* **Exercise objective**
Would you please transcribe, exactly as written, the lines of the entries below starting at the one that holds "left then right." and ending at the one that holds "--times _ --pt", both included?

(Data extracted from a collection)
▼

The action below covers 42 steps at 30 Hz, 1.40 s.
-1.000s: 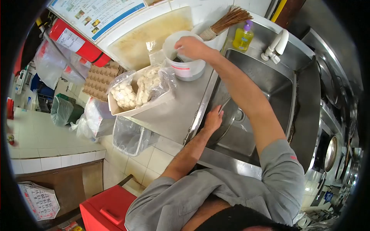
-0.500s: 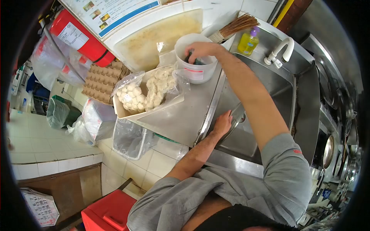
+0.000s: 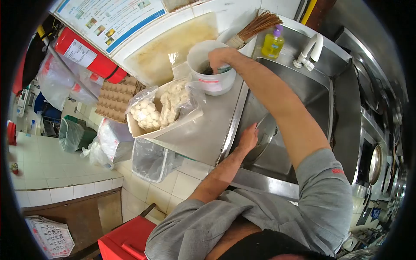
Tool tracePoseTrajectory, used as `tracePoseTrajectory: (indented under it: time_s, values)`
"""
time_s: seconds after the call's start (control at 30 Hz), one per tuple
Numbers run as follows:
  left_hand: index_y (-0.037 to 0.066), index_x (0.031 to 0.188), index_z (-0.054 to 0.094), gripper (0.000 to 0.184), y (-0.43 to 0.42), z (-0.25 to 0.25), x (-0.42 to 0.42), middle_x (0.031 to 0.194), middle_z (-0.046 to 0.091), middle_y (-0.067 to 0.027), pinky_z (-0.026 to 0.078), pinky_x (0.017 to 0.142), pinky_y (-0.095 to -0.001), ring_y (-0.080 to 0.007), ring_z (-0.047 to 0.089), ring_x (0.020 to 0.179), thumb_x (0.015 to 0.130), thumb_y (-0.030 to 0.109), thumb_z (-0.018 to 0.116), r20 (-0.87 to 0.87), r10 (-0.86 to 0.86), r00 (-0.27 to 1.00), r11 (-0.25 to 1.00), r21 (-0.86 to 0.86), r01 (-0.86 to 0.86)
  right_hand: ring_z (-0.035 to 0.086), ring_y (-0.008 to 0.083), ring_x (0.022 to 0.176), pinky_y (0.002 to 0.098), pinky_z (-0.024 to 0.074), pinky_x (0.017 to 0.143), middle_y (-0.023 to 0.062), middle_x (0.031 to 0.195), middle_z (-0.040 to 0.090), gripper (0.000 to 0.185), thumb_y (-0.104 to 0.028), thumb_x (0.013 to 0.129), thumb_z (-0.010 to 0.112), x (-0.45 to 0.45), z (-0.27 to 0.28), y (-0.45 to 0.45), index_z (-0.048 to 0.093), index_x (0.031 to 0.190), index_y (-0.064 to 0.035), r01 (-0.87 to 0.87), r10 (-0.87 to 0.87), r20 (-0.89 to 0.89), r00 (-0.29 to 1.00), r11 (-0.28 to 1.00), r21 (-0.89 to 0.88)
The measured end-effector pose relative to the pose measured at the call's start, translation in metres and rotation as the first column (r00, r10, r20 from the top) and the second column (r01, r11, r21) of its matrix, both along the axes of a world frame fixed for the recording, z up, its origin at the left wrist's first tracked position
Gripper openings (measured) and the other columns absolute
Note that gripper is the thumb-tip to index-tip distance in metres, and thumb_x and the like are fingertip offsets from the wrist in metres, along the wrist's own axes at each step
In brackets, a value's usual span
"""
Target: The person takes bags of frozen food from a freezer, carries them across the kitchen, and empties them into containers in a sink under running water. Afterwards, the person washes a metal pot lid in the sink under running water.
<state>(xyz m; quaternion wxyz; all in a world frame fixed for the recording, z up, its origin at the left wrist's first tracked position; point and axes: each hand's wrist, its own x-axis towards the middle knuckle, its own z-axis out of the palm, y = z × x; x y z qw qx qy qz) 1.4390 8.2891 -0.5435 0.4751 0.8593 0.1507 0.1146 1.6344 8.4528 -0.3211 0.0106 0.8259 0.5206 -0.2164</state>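
My left hand (image 3: 248, 138) is closed on the rim of a shiny round dish (image 3: 262, 143), tilted on edge inside the steel sink (image 3: 299, 97). Whether the dish is a plate or a lid is unclear. My right hand (image 3: 220, 59) reaches down into a white plastic bucket (image 3: 213, 84) on the counter left of the sink. Its fingers are bent around a dark greenish scrubbing pad (image 3: 224, 68), partly hidden by the hand and the bucket wall.
Beside the bucket, a cream tray (image 3: 173, 126) holds bagged pale mushroom-like pieces (image 3: 146, 115). A yellow soap bottle (image 3: 273, 43), a straw brush (image 3: 260, 27) and a white faucet (image 3: 310, 52) line the sink's back. Egg trays (image 3: 116, 99) stand left.
My right hand has shifted lower into the bucket, and darker contents show there. The dish in my left hand has turned, showing more of its face. The whole view has shifted slightly.
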Motion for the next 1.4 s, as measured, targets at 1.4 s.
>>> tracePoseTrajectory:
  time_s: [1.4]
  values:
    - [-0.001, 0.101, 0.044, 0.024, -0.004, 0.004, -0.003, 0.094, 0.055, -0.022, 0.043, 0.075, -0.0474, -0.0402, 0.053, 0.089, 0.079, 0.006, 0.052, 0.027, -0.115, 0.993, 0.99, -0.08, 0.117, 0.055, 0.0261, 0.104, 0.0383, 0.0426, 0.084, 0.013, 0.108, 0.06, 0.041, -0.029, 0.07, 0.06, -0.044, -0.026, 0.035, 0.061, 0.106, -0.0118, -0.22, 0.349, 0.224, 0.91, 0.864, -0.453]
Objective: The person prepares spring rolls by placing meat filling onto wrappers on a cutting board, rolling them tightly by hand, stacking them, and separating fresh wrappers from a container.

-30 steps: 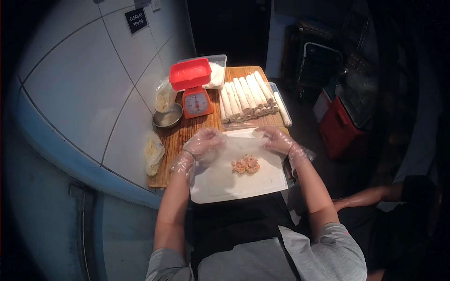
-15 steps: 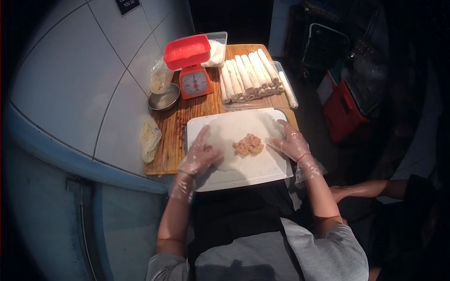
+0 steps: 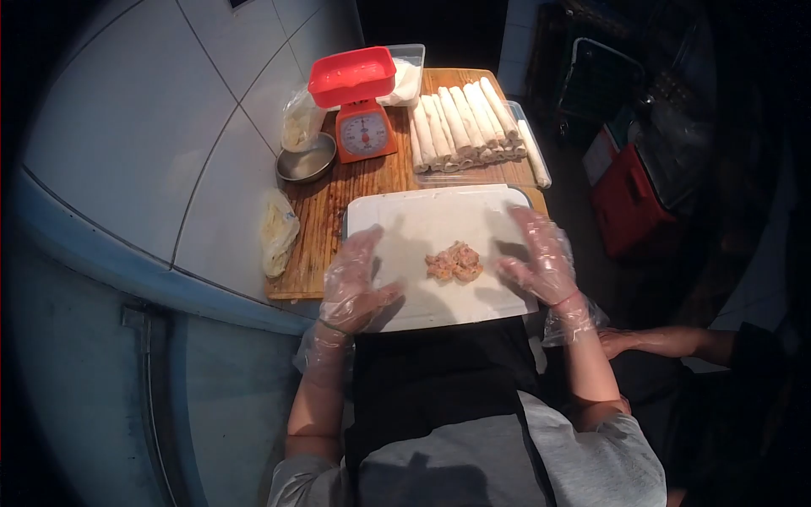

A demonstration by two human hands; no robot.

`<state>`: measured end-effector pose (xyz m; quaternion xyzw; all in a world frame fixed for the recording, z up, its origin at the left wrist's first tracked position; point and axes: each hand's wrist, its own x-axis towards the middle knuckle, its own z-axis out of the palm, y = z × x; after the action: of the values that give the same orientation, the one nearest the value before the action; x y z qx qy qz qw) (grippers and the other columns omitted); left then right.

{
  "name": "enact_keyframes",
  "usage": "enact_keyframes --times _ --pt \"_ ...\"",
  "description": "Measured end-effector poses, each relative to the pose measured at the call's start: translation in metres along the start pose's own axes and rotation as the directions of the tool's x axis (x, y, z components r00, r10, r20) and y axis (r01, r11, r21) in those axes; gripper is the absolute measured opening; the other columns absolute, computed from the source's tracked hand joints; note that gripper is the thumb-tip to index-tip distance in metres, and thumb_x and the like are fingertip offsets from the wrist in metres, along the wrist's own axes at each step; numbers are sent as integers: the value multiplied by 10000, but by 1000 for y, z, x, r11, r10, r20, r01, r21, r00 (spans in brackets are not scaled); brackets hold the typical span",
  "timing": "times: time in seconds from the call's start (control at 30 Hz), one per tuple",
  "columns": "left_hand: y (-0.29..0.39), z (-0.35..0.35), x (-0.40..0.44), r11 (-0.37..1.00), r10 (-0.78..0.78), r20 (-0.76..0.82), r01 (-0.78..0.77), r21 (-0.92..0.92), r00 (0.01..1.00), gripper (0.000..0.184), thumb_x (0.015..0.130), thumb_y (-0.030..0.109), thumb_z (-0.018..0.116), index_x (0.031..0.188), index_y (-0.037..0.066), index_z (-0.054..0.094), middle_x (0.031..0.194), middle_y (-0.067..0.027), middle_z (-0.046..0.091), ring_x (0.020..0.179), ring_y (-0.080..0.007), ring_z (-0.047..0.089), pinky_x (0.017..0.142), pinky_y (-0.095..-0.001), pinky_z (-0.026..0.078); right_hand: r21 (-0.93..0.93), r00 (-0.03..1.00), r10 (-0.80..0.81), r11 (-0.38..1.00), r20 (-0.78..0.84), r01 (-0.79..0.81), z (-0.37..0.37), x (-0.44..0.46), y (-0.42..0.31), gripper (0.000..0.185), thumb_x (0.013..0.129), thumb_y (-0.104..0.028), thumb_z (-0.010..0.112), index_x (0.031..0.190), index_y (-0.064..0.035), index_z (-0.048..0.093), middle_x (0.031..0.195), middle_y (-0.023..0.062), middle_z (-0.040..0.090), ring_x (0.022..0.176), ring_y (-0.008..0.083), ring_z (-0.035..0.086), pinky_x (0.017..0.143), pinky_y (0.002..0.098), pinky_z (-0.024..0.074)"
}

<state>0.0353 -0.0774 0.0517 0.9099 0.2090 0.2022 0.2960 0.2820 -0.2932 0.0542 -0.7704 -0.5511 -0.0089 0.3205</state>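
Note:
A clump of pinkish, minced-looking filling [image 3: 454, 263] lies on a pale, thin sheet that blends into the white cutting board [image 3: 384, 211]. My left hand [image 3: 355, 275], in a clear plastic glove, hovers at the board's left side with fingers apart and nothing in them. On the opposite side, my right hand [image 3: 542, 258], gloved the same way, has its fingers spread and its thumb toward the filling. Whether either hand touches the sheet I cannot tell. Behind the board, several white rolls [image 3: 465, 127] are stacked in a clear plastic tray [image 3: 448, 179].
An orange kitchen scale [image 3: 366, 131] with a red pan stands on the wooden table [image 3: 317, 228]. Beside it are a metal bowl [image 3: 306, 160] and plastic bags [image 3: 279, 237] along the tiled wall. Another person's arm [image 3: 667, 342] reaches in from the right, near a red container [image 3: 629, 203].
Both hands have drawn slightly outward from the sheet, and the right fingers point more upward. The filling stays on the sheet, its outline a little different. The camera view has shifted slightly.

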Motion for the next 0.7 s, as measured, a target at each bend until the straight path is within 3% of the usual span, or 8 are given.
enact_keyframes --times 0.03,0.07,0.17,0.27,0.37,0.47,0.57,0.7 --pt "-1 4 5 996 88 18 -87 -31 996 900 729 317 847 1467 23 425 1342 -200 545 1221 -365 556 1080 -414 434 85 996 -79 994 41 76 5 6 -9 851 760 -305 828 1460 -23 436 1446 236 486 1382 392 420 1162 462 327" --pt "-1 8 11 982 178 32 -175 -64 984 905 730 342 848 1463 22 426 1358 -211 533 1226 -380 550 1076 -423 436 127 988 -45 992 150 26 10 11 -24 872 751 -293 829 1473 -24 422 1440 236 491 1377 402 424 1167 453 332" --pt "-8 41 26 939 345 93 -343 -33 934 837 753 363 838 1423 24 468 1387 -219 528 1249 -390 539 1072 -431 435 153 969 -162 979 189 133 62 12 -10 813 761 -246 818 1459 -50 451 1424 211 519 1341 401 460 1133 457 371" --pt "-10 59 41 891 394 157 -335 -305 906 793 763 374 828 1395 26 498 1350 -229 567 1238 -386 558 1055 -427 443 232 953 -97 972 287 29 64 9 -16 766 774 -187 799 1453 -75 464 1406 193 544 1304 396 490 1086 459 414" --pt "-1 57 46 831 385 267 -206 -517 883 727 775 328 821 1365 28 521 1259 -223 627 1163 -387 611 1006 -422 471 332 939 -268 924 216 187 70 4 -3 662 788 -146 778 1399 -76 532 1340 184 598 1238 391 543 1037 460 447" --pt "-10 59 42 832 440 166 -331 -444 883 605 806 209 825 1328 20 588 1245 -191 664 1139 -301 652 966 -372 497 367 945 -271 911 184 189 68 4 -5 576 794 -126 767 1340 -60 593 1290 183 634 1198 384 579 1026 454 457" --pt "-8 52 35 909 330 179 -261 -325 927 580 803 178 798 1315 33 567 1215 -191 662 1043 -391 658 895 -415 527 424 980 -122 888 -158 179 74 -3 -9 464 821 -120 752 1269 -60 644 1207 168 673 1141 369 614 1005 436 468" --pt "-14 71 38 801 485 23 -434 -412 874 517 801 115 786 1279 41 602 1158 -194 682 1009 -371 670 859 -408 540 256 988 -157 955 13 148 63 0 -10 303 852 -134 744 1141 -60 695 1065 147 698 1034 346 644 932 431 493"
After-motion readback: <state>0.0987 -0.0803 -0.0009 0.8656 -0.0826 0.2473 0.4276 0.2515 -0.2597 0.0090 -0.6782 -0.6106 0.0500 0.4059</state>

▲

* **Problem solution**
`<state>`: measured end-effector pose (xyz m; quaternion xyzw; all in a world frame fixed for the recording, z up, its origin at the left wrist's first tracked position; point and axes: each hand's wrist, its own x-axis towards the middle knuckle, its own z-axis out of the palm, y = z × x; after the action: of the values that give the same orientation, the one nearest the value before the action; x y z qx qy qz qw) (grippers and the other columns omitted); left then right.

{
  "name": "enact_keyframes",
  "usage": "enact_keyframes --times _ --pt \"_ ...\"",

No further output is expected here.